Abstract

ABSTRACT The measurement of sugars is one of the important methodologies in determining fruits’ intrinsic quality, which can be collectively measured as soluble solids content (SSC) in the unit of oBrix. For fruits, oBrix is the summation of the grams of sucrose, glucose, fructose, vitamins, minerals, amino acids, proteins, hormones, and other soluble solids over 100 g of the particular fruit sample. Although lower range of near infrared (NIR) between 700 to 1100 nm is popularly being used in reliably determining soluble solids content of fruits, profiling of optical response of water-sugar concentration at this range of wavelength is not widely available.
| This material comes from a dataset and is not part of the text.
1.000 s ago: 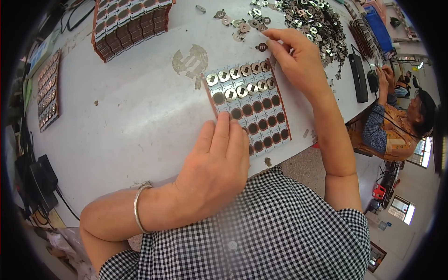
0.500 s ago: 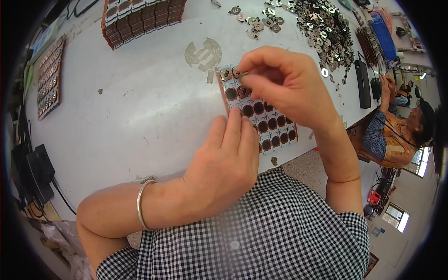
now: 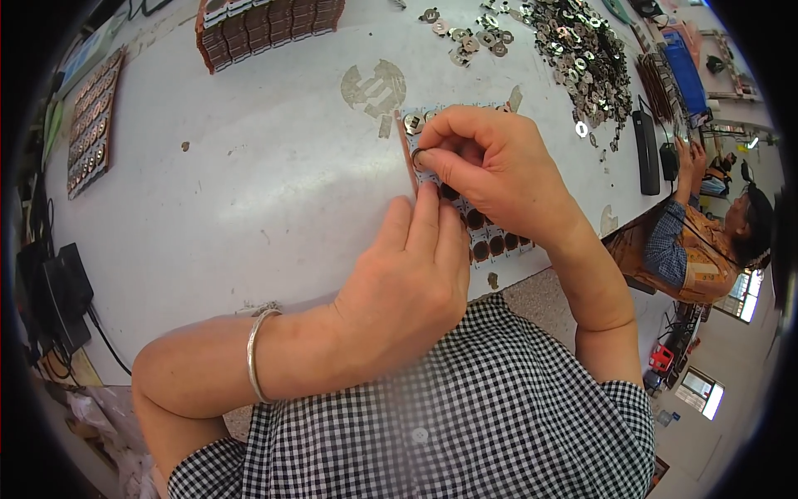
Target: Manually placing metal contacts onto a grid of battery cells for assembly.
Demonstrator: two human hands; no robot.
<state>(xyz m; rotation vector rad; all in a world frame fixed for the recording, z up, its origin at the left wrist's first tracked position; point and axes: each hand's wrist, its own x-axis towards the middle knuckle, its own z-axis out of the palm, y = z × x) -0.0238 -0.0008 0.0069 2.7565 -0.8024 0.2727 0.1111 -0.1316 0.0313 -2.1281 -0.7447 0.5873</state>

Thus, the purpose of this work is to optically profile water-sugar solutions and identify peak wavelengths in quantifying sugar concentration. Spectroscopic measurement in this work was conducted on the range of wavelength between 360 and 1100 nm. Wavelengths within 959–961 nm are identified as producing the highest coefficient of determination, R2, between absorbance and aqueous sugar concentration (oBrix). Combination of NIR wavelengths (, 830, 909–915, 960, and 965 nm) within C-H and O-H bands can reliably quantify individual sugars, namely sucrose (calibration: R2 = 0.992, RMSEC = 0.907; prediction: R2 = 0.985, RMSEP = 1.221), glucose (calibration: R2 = 0.998, RMSEC = 0.426; prediction: R2 = 0.997, RMSEP = 0.540), and fructose (calibration: R2 = 0.996, RMSEC = 0.617; prediction: R2 = 0.995, RMSEP = 0.631).